Я киваю, но Элоди уже и след простыл. В одиночестве – если не считать съемочную группу – я иду через ослепительно ярко освещенное патио обратно к дому. Направляюсь в тень, к одной из боковых дверей, и тут мимо проходит Генри.
– Эй, постой-ка, – говорю, хватая его за руку. Он слушается; до этого он чуть ли не бежал, но останавливается рядом со мной. – Мне надо с тобой поговорить. – Не смотрит мне в глаза.
– Не сейчас, – говорит он, поднимая взгляд на дверь, за которой наверняка его ждет очередная задача. – Нам нужно пережить вечер. Я должен продюсировать. – Он выглядит очень усталым и живым, и от его вида я невольно вспоминаю холостяцкую квартиру в Венис-Бич и все то, что он говорил мне той ночью. Тогда он казался человеком, отправляющимся куда-то, где ему совсем не хочется быть. Естественно.
Сейчас он выглядит совсем иначе. Он в своей стихии, весь наполнен гудящей энергией, как двигатель.
– Ладно, – отвечаю я, – позже. Но серьезно, нам надо поговорить. Если я переживу этот вечер.
– Ты в списке, – говорит Генри, наконец встречаясь со мной глазами. Меня будто током ударяет. – Так что увидимся позже, – он уходит, но вдруг оборачивается и добавляет: – Женщина в красном, – скользя взглядом по моему платью.
Сделав мою жизнь в сто раз сложнее, он торопится на встречу своей симпатичной маленькой участнице.
Что ж.
Очевидно, я в списке.
Вечер все тянется, мучительно и долго. Девочки пьют и рыдают. Некоторые спят, сидя в неимоверно мягких креслах. Прия спрашивает, нельзя ли утащить меня на еще одно ИВМ перед церемонией исключения. Я гляжу в объектив камеры мертвыми глазами и чувствую, что во мне уже ничего не осталось. Прия все больше и больше скучает от моих ответов.
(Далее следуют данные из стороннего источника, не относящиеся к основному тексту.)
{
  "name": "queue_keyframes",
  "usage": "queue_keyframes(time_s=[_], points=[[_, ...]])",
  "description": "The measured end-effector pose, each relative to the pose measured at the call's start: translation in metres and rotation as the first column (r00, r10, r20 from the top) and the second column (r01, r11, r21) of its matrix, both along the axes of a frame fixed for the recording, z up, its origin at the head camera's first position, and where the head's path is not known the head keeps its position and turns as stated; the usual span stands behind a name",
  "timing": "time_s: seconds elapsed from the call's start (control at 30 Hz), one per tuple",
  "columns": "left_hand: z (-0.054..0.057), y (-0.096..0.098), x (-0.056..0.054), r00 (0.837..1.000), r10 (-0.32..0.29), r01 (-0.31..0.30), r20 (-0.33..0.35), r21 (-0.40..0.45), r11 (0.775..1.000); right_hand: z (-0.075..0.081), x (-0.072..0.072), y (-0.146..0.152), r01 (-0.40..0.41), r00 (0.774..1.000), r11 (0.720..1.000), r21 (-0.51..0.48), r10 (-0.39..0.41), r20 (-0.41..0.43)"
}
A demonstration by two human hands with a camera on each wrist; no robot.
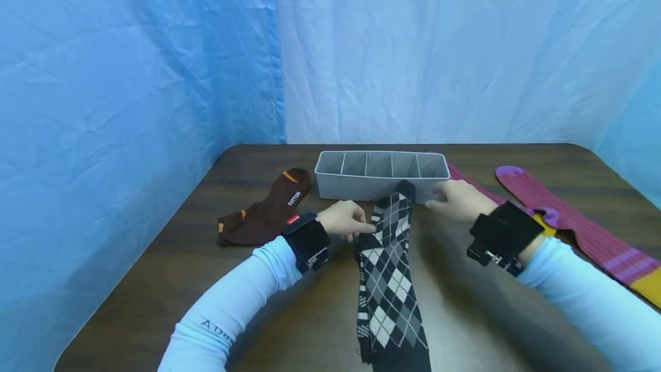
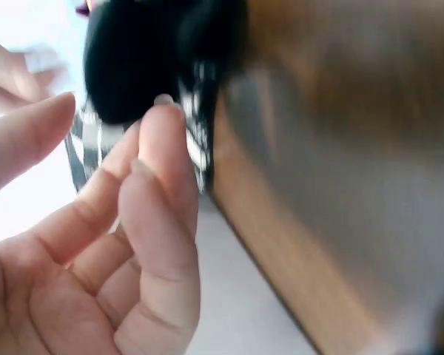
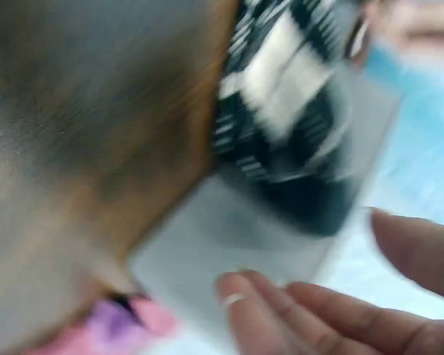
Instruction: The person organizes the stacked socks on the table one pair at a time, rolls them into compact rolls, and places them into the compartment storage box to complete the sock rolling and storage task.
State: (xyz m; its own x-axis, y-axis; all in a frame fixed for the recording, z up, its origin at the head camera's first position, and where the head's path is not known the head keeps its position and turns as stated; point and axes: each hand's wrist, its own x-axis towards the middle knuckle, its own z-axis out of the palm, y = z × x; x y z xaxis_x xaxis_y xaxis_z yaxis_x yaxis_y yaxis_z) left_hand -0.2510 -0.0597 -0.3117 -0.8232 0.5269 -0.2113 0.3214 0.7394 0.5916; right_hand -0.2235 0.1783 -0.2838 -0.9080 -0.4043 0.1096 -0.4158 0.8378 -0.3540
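A black, grey and white argyle sock [image 1: 395, 280] lies lengthwise on the table, with another patterned edge showing along its left side. Its dark toe [image 1: 406, 189] overlaps the front wall of a grey divided box [image 1: 341, 187]. My left hand [image 1: 345, 218] is at the sock's left edge; in the left wrist view its thumb stands apart from the loosely bent fingers [image 2: 159, 274]. To the right of the toe, my right hand [image 1: 459, 198] hovers by the box with thumb and fingers spread, holding nothing. The right wrist view shows the blurred argyle sock [image 3: 285, 96] beyond those fingers.
Brown socks [image 1: 268, 211] marked "COTTON" lie to the left. Long pink socks [image 1: 573, 217] with purple and yellow parts stretch along the right, partly behind my right arm. Blue sheeting [image 1: 413, 50] hangs around the table [image 1: 170, 297].
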Motion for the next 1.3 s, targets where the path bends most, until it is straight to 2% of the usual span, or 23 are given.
queue_keyframes(time_s=[0.07, 0.13, 0.23, 0.37, 0.47, 0.57, 0.67, 0.8, 0.87, 0.93, 1.03, 1.13, 1.2, 1.3], points=[[-0.006, 0.002, 0.004, 1.000, -0.017, 0.017, 0.011, 0.014, 1.000, -0.007, -0.017, 0.002, 0.030, 0.993, 0.998, -0.055, -0.024, 0.112], [-0.010, 0.004, 0.006, 1.000, -0.023, 0.023, 0.002, 0.044, 0.999, -0.013, -0.027, 0.000, 0.052, 0.979, 0.992, -0.114, -0.029, 0.201], [-0.010, 0.005, 0.009, 1.000, -0.012, 0.014, -0.024, 0.085, 0.996, -0.016, -0.034, -0.009, 0.098, 0.962, 0.978, -0.187, -0.044, 0.271], [-0.009, 0.003, 0.013, 0.994, -0.009, 0.022, -0.111, 0.115, 0.993, -0.015, -0.040, -0.017, 0.173, 0.960, 0.947, -0.269, -0.102, 0.259], [-0.008, 0.003, 0.016, 0.978, -0.007, 0.031, -0.210, 0.111, 0.993, -0.016, -0.046, -0.014, 0.206, 0.967, 0.925, -0.319, -0.144, 0.208], [-0.009, 0.005, 0.017, 0.965, 0.004, 0.025, -0.264, 0.106, 0.994, -0.017, -0.052, -0.009, 0.215, 0.971, 0.914, -0.344, -0.163, 0.175], [-0.012, 0.006, 0.018, 0.972, 0.018, 0.010, -0.235, 0.118, 0.993, -0.021, -0.056, -0.004, 0.179, 0.977, 0.916, -0.359, -0.123, 0.171], [-0.017, 0.004, 0.017, 0.983, 0.027, 0.004, -0.182, 0.168, 0.986, -0.023, -0.058, -0.003, 0.090, 0.979, 0.918, -0.386, -0.010, 0.206], [-0.015, 0.002, 0.017, 0.989, 0.029, 0.002, -0.144, 0.213, 0.977, -0.022, -0.059, -0.003, 0.052, 0.979, 0.908, -0.417, 0.036, 0.200], [-0.011, -0.001, 0.016, 0.994, 0.033, -0.004, -0.108, 0.258, 0.966, -0.021, -0.060, -0.004, 0.015, 0.987, 0.900, -0.436, 0.055, 0.149], [-0.007, -0.004, 0.015, 0.994, 0.053, -0.025, -0.091, 0.290, 0.957, -0.022, -0.062, -0.006, -0.028, 1.000, 0.927, -0.374, 0.029, -0.004], [-0.011, -0.004, 0.014, 0.987, 0.067, -0.031, -0.146, 0.238, 0.971, -0.026, -0.063, -0.011, -0.036, 0.992, 0.977, -0.210, 0.009, -0.125], [-0.015, -0.001, 0.014, 0.982, 0.061, -0.029, -0.179, 0.181, 0.983, -0.030, -0.062, -0.013, -0.042, 0.988, 0.996, -0.075, 0.030, -0.151], [-0.017, 0.004, 0.014, 0.978, 0.031, -0.011, -0.206, 0.100, 0.995, -0.037, -0.060, -0.013, -0.061, 0.986, 0.993, 0.100, 0.076, -0.147]])
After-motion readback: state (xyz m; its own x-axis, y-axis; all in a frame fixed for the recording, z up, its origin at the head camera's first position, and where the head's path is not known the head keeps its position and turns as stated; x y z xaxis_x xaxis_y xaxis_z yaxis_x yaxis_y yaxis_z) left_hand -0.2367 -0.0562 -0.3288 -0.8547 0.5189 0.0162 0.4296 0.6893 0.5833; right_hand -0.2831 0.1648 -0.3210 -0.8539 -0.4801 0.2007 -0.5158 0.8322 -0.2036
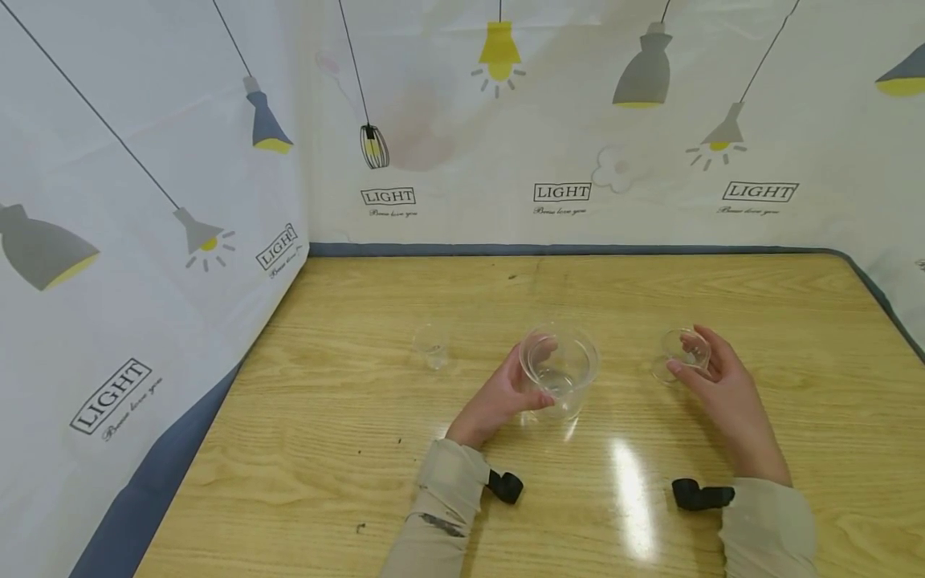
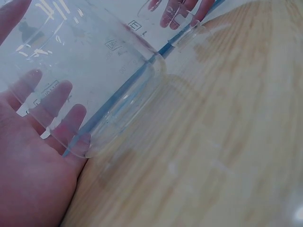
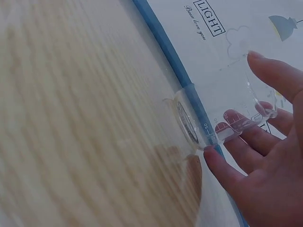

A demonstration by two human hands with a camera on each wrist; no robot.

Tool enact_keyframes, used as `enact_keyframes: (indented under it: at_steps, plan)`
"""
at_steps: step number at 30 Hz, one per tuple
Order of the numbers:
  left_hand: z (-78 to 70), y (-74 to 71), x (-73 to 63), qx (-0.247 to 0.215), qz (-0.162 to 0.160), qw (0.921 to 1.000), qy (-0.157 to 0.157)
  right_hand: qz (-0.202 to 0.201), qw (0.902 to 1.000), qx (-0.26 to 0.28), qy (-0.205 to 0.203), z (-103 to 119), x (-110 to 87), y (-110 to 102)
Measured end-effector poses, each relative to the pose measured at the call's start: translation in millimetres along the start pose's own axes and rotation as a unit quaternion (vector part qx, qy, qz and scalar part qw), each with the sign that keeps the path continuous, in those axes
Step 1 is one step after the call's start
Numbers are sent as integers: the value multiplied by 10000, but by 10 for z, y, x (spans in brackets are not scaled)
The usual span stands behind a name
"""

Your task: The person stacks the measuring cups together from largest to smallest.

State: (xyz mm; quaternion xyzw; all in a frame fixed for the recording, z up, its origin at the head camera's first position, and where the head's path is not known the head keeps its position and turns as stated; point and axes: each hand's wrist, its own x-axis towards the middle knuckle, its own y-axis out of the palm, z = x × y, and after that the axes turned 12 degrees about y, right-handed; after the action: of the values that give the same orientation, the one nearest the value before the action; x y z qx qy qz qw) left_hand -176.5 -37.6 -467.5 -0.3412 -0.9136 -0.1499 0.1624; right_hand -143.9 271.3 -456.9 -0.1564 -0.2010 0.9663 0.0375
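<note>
A large clear plastic container [image 1: 574, 389] with a wide round rim is near the middle of the wooden table. My left hand [image 1: 502, 393] holds it from the left side, the thumb nearest me and the other fingers behind the wall. To the right, my right hand [image 1: 733, 397] grips a small clear measuring beaker [image 3: 225, 101] between thumb and fingers. Printed graduation marks show on its side, and its base is at or just above the tabletop; I cannot tell which. Another small clear cup [image 1: 431, 345] stands left of the container, touched by neither hand.
The wood-grain table [image 1: 325, 449] carries a bright light reflection near its front. A white sheet [image 1: 462, 136] printed with lamps, edged in blue, borders the back and sides. Black wrist mounts [image 1: 506, 487] stick out from both sleeves.
</note>
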Motion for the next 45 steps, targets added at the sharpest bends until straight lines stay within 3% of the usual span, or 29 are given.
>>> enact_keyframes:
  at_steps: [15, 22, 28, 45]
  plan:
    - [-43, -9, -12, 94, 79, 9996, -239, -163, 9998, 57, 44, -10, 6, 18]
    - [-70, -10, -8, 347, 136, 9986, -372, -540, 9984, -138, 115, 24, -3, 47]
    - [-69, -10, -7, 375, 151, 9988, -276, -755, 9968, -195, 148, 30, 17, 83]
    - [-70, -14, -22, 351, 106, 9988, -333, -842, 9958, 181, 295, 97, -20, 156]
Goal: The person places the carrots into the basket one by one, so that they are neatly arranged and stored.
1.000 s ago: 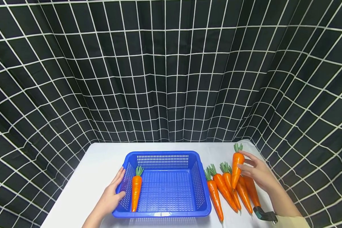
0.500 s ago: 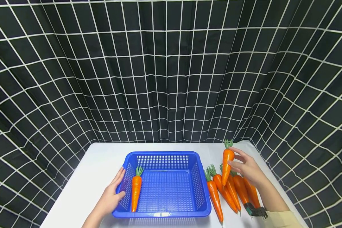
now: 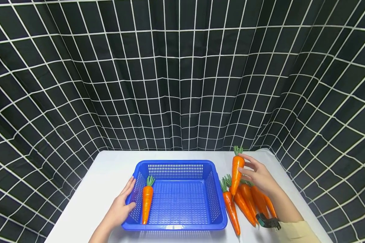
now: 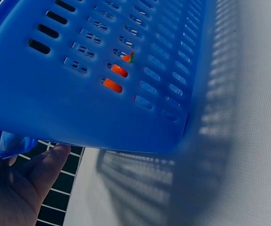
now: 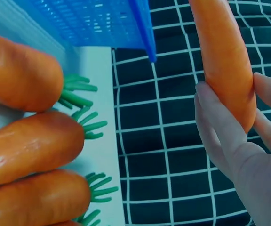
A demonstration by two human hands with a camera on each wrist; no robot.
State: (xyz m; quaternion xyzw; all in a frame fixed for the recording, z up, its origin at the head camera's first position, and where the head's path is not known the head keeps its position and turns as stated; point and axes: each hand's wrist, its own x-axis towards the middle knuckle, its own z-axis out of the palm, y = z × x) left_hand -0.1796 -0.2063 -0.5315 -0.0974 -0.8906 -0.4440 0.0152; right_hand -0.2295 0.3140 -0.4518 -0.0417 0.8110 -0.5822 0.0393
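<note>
My right hand [image 3: 257, 175] pinches an orange carrot [image 3: 237, 170] with green stem stubs, its tip angled down. The right wrist view shows thumb and fingers on opposite sides of this carrot [image 5: 227, 61]. Below that hand, several more carrots [image 3: 244, 206] lie side by side on the white table. My left hand [image 3: 120, 206] rests against the left rim of a blue perforated basket [image 3: 174, 227], fingers extended along it and thumb over the edge. Inside the basket, along its left wall, lies a single carrot [image 3: 147, 204]. In the left wrist view, orange shows through slots in the basket wall [image 4: 79, 108].
The white table [image 3: 88, 195] stands in front of a black cloth with a white grid [image 3: 182, 84], which encloses the back and both sides. A dark wrist strap [image 3: 267, 222] sits on the right arm, over some loose carrots.
My right hand has moved left with the carrot, from above the right-hand carrots toward the basket's right side. The left hand and the basket hold their place.
</note>
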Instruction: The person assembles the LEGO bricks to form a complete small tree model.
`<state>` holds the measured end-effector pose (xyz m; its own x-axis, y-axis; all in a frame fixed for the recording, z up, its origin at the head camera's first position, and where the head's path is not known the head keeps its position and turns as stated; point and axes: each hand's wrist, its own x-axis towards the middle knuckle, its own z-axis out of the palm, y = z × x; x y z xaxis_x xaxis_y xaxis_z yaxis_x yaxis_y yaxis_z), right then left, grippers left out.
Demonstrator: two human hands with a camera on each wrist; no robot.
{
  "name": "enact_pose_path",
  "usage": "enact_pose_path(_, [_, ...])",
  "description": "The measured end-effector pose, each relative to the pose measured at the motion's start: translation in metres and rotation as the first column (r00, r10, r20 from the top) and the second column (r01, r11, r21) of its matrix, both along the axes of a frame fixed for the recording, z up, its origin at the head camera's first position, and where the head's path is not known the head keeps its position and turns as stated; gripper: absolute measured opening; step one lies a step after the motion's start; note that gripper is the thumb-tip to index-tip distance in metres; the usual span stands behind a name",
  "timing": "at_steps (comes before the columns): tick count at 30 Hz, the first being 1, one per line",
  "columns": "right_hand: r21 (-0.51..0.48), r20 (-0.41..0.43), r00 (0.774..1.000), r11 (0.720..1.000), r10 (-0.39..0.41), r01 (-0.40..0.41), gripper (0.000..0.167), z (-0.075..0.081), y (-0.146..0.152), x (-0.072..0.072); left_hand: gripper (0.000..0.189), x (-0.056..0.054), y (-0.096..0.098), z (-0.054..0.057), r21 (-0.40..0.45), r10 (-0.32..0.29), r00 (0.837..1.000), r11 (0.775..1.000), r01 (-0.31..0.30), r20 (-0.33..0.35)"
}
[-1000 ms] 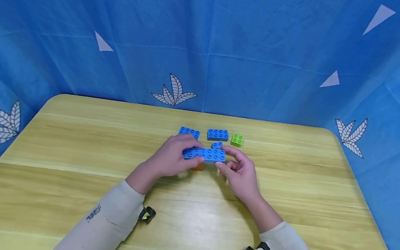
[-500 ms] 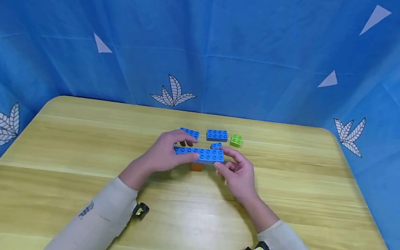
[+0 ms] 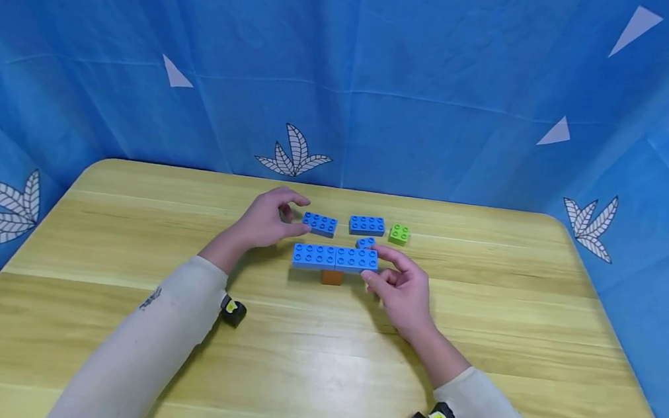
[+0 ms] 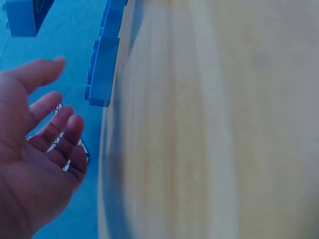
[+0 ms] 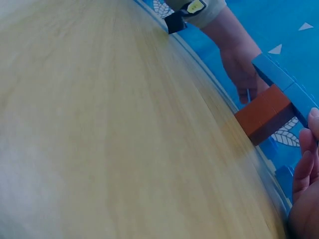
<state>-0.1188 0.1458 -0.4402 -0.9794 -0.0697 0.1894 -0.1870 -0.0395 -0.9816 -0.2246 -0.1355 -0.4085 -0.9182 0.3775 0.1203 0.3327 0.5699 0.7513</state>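
Observation:
Two blue building bricks (image 3: 314, 256) lie end to end across the top of an orange-brown brick stack (image 5: 266, 112), overhanging it on both sides. My right hand (image 3: 403, 291) pinches the right end of this row between thumb and fingers. Behind the row, my left hand (image 3: 266, 217) holds nothing; its thumb and forefinger are spread at the left end of a loose blue brick (image 3: 320, 225). Whether the thumb touches that brick, I cannot tell. In the left wrist view the left hand's fingers (image 4: 60, 129) are loosely bent, and a blue brick (image 4: 22, 17) shows beyond the thumb.
Farther back on the wooden table (image 3: 126, 264) lie another blue brick (image 3: 367, 225) and a small green brick (image 3: 399, 234). A small blue brick (image 3: 365, 242) sits just behind the row, partly hidden. A blue curtain (image 3: 440, 99) hangs along the table's far edge.
My left hand has let go of the left part of the blue row and moved back to the loose blue brick. The right hand stays at the row's right end.

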Motion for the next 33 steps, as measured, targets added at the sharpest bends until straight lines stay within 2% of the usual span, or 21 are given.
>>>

– Давай попробуем еще разок, – говорит она. – Мне нужен всего один хороший ответ, Жак, и дело в шляпе, – на этих словах в дверь заходит Шарлотта. Она следит за мной из угла со скрещенными на груди руками и перебивает Прию:
– Ладно тебе, Жак. Ты встретилась с Маркусом. Ты встретилась со всеми девочками. Что ты о них думаешь?
Я гляжу в камеру. Чувствую себя абсолютно выжатой, но уверена в успехе этого вечера. Собираюсь и готовлюсь дать хороший ответ.